Tuesday, May 22, 2012

The Best Way To Learn To Ride A Bike...Use A Scooter!

I remember learning to ride a bike as a kid and I remember having to use training wheels--they're like the braces on your teeth, but for your bike. I hated training wheels and I was so glad the day we took them off and I never had to relay on them again.

Years ago my oldest son got a bike when he was fairly little. It was a bike his cousins outgrew. He had a tough time learning to keep his balance on the bike--pretty much a "must know" to be able to ride. He got it after a while. A few years later our next two kids were of the age to get bikes. Around the same time, we bought a couple of razor scooters and soon the kids were zipping around the street on the scooters.

Then a funny thing happened. When the kids had mastered the scooters, they hopped on their bikes sans training wheels and they could ride. There was no running behind the bikes by dad with the younger kids. They had learned balance on the scooters and without even thinking about it, they could ride their bikes.

And now our youngest son is of the age where he wants to bike around. We picked up a used bike that fits him, but we don't have any training wheels. So for the past few days we've been taking the scooters out and learning balance. He will validate (or destroy...) my "use-a-scooter-to-learn-how-to-ride-a-bike" theory. We'll see what happens.


  1. My fourth son was very slow learning to ride a bike. He was proficient on a scooter, but he had a mental block when it came to cycling. Finally, a couple of years after all his friends were riding, we had to make it a father-son project. I only had to work with him for three evenings, and then he rode like a pro.
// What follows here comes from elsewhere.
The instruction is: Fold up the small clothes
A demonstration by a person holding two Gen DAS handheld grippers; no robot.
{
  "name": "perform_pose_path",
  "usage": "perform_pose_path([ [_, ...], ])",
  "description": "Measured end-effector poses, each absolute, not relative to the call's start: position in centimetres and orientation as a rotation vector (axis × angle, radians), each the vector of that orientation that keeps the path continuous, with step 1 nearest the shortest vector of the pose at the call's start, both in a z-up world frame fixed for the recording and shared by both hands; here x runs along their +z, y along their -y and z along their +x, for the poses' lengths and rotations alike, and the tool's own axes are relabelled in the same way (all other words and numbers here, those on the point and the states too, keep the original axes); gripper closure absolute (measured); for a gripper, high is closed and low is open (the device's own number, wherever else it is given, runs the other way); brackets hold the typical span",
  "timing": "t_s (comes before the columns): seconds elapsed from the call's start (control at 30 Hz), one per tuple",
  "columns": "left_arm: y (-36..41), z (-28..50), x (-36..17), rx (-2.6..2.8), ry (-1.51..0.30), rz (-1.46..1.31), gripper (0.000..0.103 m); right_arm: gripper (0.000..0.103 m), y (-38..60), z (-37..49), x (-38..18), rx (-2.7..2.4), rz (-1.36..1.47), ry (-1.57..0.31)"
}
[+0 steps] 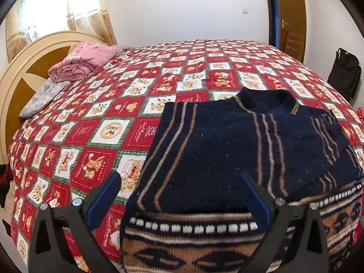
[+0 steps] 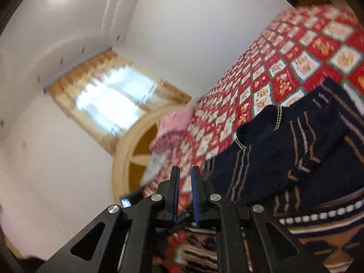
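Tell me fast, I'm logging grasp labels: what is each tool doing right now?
Left tool: open, fingers straddling the navy sweater, not pinching it.
Right tool: nearly shut, nothing between its fingers.

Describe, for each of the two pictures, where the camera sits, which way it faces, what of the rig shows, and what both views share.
Left wrist: on the left gripper, looking down over the navy striped knitted sweater; jaws wide.
Right wrist: on the right gripper, tilted sideways toward the curtained window; jaws nearly shut, empty.
Shared: sweater, red checked patterned bedspread, folded pink blanket, cream round headboard.
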State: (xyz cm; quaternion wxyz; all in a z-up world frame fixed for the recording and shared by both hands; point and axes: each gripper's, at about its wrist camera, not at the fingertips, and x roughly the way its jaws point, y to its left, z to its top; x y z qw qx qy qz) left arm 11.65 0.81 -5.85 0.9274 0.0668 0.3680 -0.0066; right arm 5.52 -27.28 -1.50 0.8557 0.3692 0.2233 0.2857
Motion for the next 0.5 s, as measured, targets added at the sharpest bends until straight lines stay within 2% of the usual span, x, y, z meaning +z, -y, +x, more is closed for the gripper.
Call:
perform_pose_path([
  [0.27, -0.9, 7.8, -4.3, -0.124, -0.711, 0.175, 0.0, 0.092, 29.9, -1.2, 0.6, 0.587, 0.675, -0.495],
  [0.5, -5.2, 4.6, -1.8, -0.252, -0.7, 0.144, 0.0, 0.092, 38.2, -12.3, 5.3, 0.615, 0.779, -0.318],
])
I wrote this bit of doggerel for him.

    He wobbles down the road astride that old bike.
    By cocking my head I try to keep it upright.
    He awkwardly stops, stumbles to the ground,
    Then picks himself up and turns the bike around.
    Getting started uphill is painfully hard,
    But he finally gets going and get pretty far.
    When he reaches my spot, his face beaming with pride,
    He says, "Look at me, Dad. See, I can ride!"
    That grand moment soon passes for my boy,
    But to his proud daddy it still brings joy.

  2. Thanks Scott! What a great story and I loved the poem! It's those memories that we keep and now that it's written down, it's forever. Thanks for sharing!